Friday, October 12, 2007

horribly bossy and depressing fortune cookies

Have you ever?

Made by Wonton Food in Queens (who apparently were just trying to be "more contemporary") these gloom cookies have been spreading their poison far and wide, showing up in restaurants all over the country.

Couldn't they think of something nicer to say to you, before you eat them?

I like your hair. nice shoes. something. anything.

Reminds me of the joke about the complementary peanuts. They're the peanuts that say to you stuff like, "I like your sweater" or "you look pretty tonight" or "you are such a cool person". Maybe these naughty cookies could learn a thing or two from peanuts.

Read more about these disturbing misfortune cookies here

Wednesday, October 10, 2007

hyphenators, hyphens, and the O.E.D.

The Shorter Oxford English Dictionary , the 2-volume (not the Longer-Shorter 20-volume version) just got shorter (which must make it The Shorter-Shorter Oxford English Dictionary). It lost 16,000 hyphens. The editor says people aren't using hyphens because "they're not really sure what they're for."

Some have stayed (like well-being), others have been given the boot (like ice cream).

Shakespeare was the biggest hyphenator ever.

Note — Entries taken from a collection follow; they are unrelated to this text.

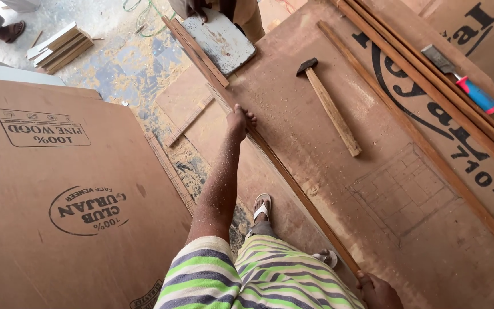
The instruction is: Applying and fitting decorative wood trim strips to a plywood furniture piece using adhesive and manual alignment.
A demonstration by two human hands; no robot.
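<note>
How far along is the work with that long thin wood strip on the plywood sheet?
Looks done: several similar strips already lie on the sheet, and sawdust covers it. In hand: the left hand grips the long strip at the sheet's edge, the right hand holds its near end. Left: the hammer and chisel lie untouched; no nails show, so fixing seems not yet begun.
</note>
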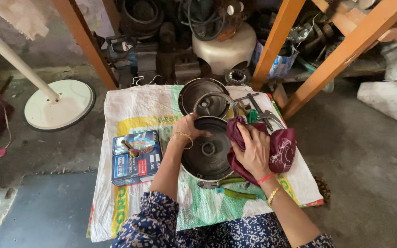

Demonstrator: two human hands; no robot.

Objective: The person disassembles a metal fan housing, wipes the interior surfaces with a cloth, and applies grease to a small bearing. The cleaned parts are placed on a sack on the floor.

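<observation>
Pinned only at its upper rim by the left hand [190, 130] while the maroon cloth [279, 146], bunched in the right hand [252, 149], is pressed on it, the dark round cover [206, 154], lying mid-sack, could be skidded onto the pliers [230, 188].

Position: one camera on the person's head, above the work.
Direction: steeply down and forward, over a sack [134, 108] spread on the floor.
Distance: close, forearms entering from the bottom edge (both hands mid-frame).
Far edge: shelf legs [272, 43] and clutter at the top.
Shared view: none, a single view.
</observation>
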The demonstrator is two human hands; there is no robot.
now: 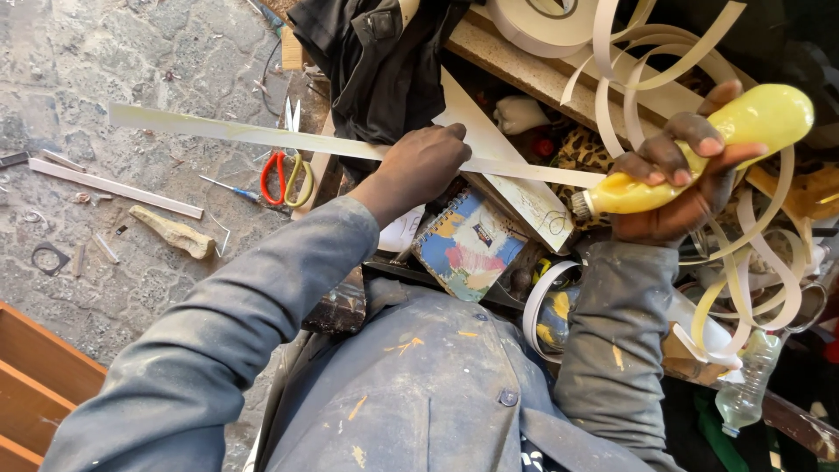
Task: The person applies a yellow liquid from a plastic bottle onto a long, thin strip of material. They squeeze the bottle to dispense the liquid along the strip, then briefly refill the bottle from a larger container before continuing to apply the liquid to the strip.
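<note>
Step in hand looks like gluing: your left hand [424, 162], frame centre, fingers pressed together onto long white edging strip [262, 135]; your right hand [677, 179], upper right, clamped round yellow glue bottle [699, 153]. Next move likely needs nozzle brought onto strip. Nozzle tip hard to make out; strip's right end lost in clutter.

Red-and-yellow scissors [284, 177], spiral notebook [468, 245], black jacket [384, 70], clear plastic bottle [747, 385].
</note>
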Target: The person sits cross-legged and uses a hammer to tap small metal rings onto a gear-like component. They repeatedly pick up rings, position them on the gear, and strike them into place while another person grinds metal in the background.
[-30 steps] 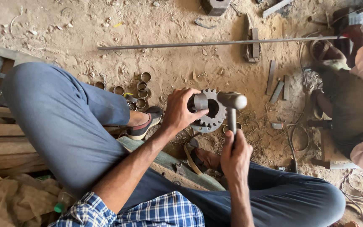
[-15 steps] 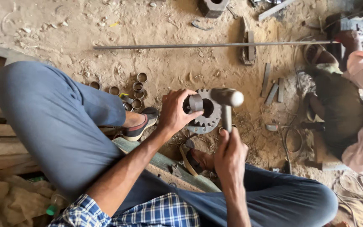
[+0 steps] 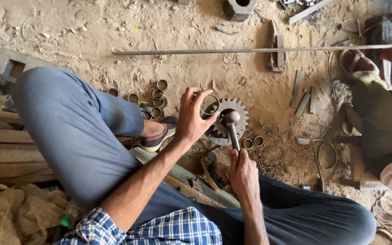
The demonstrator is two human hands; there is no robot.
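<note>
The left hand had its fingers curled narrow around a thin metal ring, pinching it right over the toothed gear sitting on the dirt near the middle of the frame. The right hand, lower down in the center, was wrapped tight around the handle of a hammer, and the hammer head sat right on top of the gear's hub, just beside the ring.

Out from there: two more small rings lay on the ground just right of the gear, and a bunch of similar short sleeves were scattered to the left of it, near the person's sandalled foot. Blue trouser legs took up most of the lower frame, with a checked shirt at the bottom edge.

Further up, a long thin steel rod ran across the upper part of the frame, and a few flat metal bars lay right of center. Another person crouched at the right edge, well apart from the gear. Wooden planks were stacked at the left.
</note>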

But that's mostly because he just kept making up words as he went along. And joined lots of them together. (Even his name—Shak-speare—was sometimes hyphenated, apparently.)

Donne did it too. He "loved compounds like 'death-bed' and 'passing-bell' where the hyphen carries almost metaphorical weight, a reminder of what Eliot called his singular talent for yoking unlike ideas," says Charles McGrath in The New York Times.

read more of this alarming news about hyphens here .

Meanwhile, I'm going to do what I can.
First, I'm going to start trying to get as many hyphens as possible into my name
sal-ly lloyd-jo-nes
you might want to try it, too

and then I'm going to become a member of The Royal Society for the Protection of Endangered-Hyphens (the RSPEH)
which you might also want to consider

Monday, October 8, 2007

watching dinosaurs LIVE


JUST BACK from extinction, the New York Times reports that Dinosaurs, after 65 million years, are now appearing (for a limited engagement) in New Jersey. Here's one brave little guy who went to see them stomping around.

Much more scarier than Barney. (And I find Barney pretty scary.)

Read more here. (It's a tour—so you, too, may be able to catch them live.)

where AM I?

back to my site?
back to twitter?

back to my super duper blog?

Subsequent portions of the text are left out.